» Problem description
For each line of the data below that holds "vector", copy the line.

» Dataset section
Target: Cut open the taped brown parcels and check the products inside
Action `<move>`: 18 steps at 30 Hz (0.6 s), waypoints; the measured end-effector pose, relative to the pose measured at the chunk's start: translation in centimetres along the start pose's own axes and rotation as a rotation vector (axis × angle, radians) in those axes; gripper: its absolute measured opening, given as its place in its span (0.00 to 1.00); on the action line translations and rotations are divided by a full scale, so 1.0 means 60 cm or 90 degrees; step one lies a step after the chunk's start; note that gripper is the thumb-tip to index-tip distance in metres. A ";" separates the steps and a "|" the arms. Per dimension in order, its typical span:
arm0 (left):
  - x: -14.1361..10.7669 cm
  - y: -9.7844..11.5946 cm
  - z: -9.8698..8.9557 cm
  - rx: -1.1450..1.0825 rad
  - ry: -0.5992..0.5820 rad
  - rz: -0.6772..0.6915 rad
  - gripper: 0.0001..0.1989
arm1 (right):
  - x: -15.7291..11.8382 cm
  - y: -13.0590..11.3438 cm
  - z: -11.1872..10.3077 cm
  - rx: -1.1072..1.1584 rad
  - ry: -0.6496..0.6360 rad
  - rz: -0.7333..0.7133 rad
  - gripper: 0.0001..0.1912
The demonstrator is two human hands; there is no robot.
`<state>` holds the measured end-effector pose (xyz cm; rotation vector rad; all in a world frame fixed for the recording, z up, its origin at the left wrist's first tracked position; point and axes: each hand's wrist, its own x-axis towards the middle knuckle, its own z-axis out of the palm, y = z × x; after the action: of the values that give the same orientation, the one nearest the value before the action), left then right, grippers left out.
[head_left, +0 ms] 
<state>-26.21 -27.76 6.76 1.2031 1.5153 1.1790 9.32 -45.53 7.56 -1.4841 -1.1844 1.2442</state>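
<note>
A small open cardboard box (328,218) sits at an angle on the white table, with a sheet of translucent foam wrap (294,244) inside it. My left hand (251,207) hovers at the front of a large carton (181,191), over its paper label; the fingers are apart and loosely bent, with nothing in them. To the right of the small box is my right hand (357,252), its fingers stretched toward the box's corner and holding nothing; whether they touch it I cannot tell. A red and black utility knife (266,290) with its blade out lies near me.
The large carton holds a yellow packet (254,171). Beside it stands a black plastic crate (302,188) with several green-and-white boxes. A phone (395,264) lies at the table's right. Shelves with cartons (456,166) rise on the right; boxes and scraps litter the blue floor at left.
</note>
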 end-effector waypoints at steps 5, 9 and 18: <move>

» Result of this exercise
Action `<move>`: 18 steps at 30 Hz (0.6 s), waypoints; the measured end-effector pose, relative to the pose measured at the chunk's start: translation in centimetres along the start pose's own axes and rotation as a rotation vector (axis × angle, radians) in those axes; gripper: its absolute measured opening, given as its place in its span (0.00 to 1.00); on the action line translations and rotations are divided by a full scale, so 1.0 means 60 cm or 90 degrees; step one lies a step after the chunk's start; note that gripper is the thumb-tip to index-tip distance in metres. A ";" separates the steps and a "|" the arms. Per dimension in order, its typical span:
`<state>` holds the measured end-effector pose (xyz cm; rotation vector rad; all in a world frame fixed for the recording, z up, its origin at the left wrist's first tracked position; point and axes: each hand's wrist, its own x-axis towards the middle knuckle, its own z-axis out of the palm, y = z × x; after the action: of the values that give the same orientation, the one nearest the value before the action), left then right, grippers left out.

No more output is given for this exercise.